Home Depot and Lowe's sell brass rod too. It's "free machining". Much better stuff to work with. "Free machining" does not require oil, but it helps.


----------



## Amber (Jul 29, 2011)

When you say "cartridge brass" do you mean as in the brass they use for ammunition cartridges? 
"The black keys are for playing foreign music..." LOL! 
I think the rod I was threading is 1/8th inch, it measures .ii5, a bit smaller than 1/8th inch, so who knows, it could be metric. I bought a 3 foot piece of 1/8th inch brass rod today from the hardware store to make the long rods for the mine car, and it actually does measure .125 with my caliper. It's probably the same harder brass, I guess I'll find out when I cut and thread it.


----------



## xo18thfa (Jan 2, 2008)

Posted By Amber on 30 Jan 2012 09:16 PM 
When you say "cartridge brass" do you mean as in the brass they use for ammunition cartridges? 
"The black keys are for playing foreign music..." LOL! 
I think the rod I was threading is 1/8th inch, it measures .ii5, a bit smaller than 1/8th inch, so who knows, it could be metric.

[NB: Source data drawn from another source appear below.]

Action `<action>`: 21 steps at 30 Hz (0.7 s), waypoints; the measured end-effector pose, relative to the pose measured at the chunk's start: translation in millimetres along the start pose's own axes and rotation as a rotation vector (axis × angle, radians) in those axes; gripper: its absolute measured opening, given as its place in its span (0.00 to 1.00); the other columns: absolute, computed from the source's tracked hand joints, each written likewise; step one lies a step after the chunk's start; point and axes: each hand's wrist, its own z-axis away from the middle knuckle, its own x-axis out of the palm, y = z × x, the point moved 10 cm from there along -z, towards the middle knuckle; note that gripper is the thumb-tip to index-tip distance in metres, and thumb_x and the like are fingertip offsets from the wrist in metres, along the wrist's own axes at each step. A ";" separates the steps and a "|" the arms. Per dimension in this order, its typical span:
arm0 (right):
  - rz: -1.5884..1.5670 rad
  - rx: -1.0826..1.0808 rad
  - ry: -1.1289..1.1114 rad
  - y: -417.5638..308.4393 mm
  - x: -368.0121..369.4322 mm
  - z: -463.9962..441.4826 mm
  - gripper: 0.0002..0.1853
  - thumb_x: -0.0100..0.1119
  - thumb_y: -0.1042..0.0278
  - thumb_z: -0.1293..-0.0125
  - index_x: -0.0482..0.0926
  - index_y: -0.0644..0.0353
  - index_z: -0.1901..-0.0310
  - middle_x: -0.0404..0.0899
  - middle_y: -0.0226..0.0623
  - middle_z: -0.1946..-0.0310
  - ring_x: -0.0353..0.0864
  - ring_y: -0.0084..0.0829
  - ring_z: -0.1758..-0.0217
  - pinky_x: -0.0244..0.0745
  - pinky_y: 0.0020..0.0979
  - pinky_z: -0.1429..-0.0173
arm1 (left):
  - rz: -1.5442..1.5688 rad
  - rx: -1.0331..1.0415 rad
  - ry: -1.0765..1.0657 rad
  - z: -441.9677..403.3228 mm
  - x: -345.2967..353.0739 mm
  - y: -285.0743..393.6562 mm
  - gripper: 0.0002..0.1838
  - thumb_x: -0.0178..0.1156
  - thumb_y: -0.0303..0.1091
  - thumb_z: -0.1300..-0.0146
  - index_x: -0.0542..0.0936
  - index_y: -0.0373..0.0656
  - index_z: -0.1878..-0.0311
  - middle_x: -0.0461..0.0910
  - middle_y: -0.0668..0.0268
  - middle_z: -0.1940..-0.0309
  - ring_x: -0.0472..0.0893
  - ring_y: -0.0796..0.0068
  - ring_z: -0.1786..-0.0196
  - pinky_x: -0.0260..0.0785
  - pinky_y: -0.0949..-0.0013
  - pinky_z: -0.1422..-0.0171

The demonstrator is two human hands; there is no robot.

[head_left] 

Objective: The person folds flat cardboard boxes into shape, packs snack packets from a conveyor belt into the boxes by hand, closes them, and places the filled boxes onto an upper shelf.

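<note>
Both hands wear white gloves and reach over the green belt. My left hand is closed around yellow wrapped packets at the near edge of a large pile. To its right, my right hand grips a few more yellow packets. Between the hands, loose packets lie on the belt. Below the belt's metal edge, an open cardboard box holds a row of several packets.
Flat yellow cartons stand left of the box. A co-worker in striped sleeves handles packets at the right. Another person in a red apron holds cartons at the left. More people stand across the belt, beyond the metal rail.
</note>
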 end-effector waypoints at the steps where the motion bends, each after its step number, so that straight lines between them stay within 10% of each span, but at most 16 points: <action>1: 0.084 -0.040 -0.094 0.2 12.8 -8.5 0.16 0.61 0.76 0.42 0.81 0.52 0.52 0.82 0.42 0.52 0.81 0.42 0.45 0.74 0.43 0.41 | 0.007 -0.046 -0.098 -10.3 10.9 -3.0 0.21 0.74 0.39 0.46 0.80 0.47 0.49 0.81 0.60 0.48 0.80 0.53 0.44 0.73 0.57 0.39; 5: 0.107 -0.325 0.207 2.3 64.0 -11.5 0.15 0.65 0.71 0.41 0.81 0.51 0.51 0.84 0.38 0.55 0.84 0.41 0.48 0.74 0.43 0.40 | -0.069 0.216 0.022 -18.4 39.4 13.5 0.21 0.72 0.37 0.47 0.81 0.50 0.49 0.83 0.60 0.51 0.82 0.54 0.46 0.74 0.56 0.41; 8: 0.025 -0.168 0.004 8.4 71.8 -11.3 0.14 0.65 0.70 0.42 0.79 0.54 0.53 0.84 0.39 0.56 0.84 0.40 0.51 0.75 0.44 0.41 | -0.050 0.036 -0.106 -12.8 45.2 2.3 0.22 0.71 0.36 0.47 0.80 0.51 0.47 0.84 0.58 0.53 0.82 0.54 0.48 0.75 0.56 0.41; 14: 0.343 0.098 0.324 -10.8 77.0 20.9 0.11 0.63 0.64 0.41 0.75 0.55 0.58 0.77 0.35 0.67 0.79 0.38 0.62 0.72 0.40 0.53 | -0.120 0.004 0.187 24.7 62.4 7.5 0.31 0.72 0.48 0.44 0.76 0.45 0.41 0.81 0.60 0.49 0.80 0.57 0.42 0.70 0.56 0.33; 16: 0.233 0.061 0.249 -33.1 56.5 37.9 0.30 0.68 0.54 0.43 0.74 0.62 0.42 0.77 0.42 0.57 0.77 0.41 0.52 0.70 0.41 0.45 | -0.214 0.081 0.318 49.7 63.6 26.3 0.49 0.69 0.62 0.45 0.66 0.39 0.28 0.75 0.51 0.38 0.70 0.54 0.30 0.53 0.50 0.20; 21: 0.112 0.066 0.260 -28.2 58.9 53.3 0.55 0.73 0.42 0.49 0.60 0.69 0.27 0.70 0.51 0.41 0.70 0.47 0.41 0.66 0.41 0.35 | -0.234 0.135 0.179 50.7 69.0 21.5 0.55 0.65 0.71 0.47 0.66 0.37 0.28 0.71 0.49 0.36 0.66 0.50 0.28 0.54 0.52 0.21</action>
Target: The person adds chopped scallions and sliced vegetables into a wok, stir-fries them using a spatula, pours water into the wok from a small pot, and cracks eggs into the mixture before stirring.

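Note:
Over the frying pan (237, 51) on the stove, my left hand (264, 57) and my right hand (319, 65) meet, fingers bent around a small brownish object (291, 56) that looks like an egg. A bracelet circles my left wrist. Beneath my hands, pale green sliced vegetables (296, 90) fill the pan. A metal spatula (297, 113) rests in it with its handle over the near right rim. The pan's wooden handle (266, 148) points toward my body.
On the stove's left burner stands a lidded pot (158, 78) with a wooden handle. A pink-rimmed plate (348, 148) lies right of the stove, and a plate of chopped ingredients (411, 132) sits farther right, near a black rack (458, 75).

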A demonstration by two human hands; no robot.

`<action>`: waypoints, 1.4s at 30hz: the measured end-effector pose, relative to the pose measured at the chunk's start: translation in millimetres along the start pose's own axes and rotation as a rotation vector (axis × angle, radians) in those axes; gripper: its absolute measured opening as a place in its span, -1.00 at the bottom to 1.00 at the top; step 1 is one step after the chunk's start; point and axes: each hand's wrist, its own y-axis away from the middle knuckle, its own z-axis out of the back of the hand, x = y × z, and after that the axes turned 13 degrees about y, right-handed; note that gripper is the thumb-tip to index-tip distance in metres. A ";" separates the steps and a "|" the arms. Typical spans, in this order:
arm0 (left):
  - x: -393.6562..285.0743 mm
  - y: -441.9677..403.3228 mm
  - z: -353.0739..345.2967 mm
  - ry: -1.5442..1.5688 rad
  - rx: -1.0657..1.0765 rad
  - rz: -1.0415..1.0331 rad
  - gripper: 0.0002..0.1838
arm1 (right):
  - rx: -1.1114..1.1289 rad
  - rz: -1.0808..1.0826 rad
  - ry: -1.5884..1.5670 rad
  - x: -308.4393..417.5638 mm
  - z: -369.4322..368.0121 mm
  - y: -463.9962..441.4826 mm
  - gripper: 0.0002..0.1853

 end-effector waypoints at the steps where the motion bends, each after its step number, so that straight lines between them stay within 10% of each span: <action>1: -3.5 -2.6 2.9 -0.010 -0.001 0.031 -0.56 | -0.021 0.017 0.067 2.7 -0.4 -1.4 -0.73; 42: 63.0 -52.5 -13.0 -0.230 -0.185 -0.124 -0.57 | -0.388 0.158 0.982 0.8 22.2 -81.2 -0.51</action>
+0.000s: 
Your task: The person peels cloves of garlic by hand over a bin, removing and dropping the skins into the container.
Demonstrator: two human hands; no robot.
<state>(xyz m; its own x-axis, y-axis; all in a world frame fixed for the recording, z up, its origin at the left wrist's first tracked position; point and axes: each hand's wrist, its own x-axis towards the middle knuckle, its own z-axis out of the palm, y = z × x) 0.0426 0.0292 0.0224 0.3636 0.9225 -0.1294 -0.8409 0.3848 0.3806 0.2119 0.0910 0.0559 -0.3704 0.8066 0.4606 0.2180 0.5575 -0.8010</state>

I bought a 3 foot piece of 1/8th inch brass rod today from the hardware store to make the long rods for the mine car, and it actually does measure .125 with my caliper. It's probably the same harder brass, I guess I'll find out when I cut and thread it. 
I don't know. But ammo brass is not the best stuff to cut either, especially when its loaded (eek!). Seriously, "cartridge brass" is called Alloy 260. "Free Machining" is Alloy 360, it's also called "half hard brass". If you ever order brass on line, look for the alloy numbers instead of trade names. That .115" could be 3mm then. The 3 foot length stuff from the hardware stores is good material to work with.


----------